An exact reproduction of the lines from the one with "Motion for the" to the end of the data below is required. No other lines may be included.

Information shown START

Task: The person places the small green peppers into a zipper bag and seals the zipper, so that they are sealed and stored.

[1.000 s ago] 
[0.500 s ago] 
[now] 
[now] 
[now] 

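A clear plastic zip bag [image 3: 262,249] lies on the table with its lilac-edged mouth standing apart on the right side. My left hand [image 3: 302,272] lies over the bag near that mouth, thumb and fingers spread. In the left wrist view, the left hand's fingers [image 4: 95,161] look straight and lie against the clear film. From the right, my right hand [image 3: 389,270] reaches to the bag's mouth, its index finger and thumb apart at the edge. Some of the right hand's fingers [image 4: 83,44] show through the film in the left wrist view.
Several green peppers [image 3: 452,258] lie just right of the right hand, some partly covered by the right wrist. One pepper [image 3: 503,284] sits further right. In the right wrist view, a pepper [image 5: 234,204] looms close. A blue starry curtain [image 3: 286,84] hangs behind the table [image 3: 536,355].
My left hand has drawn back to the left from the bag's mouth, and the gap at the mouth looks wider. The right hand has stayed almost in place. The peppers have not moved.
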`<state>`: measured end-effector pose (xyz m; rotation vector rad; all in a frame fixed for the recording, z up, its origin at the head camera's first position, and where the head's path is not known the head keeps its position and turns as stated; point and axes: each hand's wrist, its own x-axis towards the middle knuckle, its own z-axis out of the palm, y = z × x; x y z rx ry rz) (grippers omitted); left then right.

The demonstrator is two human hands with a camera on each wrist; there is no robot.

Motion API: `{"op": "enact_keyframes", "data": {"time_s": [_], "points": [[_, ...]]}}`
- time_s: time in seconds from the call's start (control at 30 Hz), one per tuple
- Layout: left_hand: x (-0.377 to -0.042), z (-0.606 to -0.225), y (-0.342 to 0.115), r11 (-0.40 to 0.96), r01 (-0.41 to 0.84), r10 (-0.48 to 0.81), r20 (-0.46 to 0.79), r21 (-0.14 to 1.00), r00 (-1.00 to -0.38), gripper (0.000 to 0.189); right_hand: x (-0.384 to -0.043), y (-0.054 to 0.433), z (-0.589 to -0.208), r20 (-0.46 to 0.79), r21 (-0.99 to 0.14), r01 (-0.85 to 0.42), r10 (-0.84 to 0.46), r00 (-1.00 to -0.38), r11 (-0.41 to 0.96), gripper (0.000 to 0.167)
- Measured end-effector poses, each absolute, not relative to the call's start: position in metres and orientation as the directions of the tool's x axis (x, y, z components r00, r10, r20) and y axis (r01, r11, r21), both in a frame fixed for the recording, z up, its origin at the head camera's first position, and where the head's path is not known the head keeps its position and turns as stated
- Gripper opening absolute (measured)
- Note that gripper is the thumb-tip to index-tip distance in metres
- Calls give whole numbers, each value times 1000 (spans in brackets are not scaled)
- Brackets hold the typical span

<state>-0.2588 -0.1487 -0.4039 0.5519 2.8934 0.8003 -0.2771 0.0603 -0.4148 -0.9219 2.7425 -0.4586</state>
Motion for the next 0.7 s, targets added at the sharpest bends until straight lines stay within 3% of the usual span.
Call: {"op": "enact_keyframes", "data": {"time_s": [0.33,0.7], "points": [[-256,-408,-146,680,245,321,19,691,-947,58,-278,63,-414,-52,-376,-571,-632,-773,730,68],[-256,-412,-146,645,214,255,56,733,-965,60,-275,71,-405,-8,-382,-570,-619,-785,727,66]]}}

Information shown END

**Expected answer**:
Motion for the next 0.7 s, targets added at the sharpest bends until straight lines stay within 3% of the usual span.
Call: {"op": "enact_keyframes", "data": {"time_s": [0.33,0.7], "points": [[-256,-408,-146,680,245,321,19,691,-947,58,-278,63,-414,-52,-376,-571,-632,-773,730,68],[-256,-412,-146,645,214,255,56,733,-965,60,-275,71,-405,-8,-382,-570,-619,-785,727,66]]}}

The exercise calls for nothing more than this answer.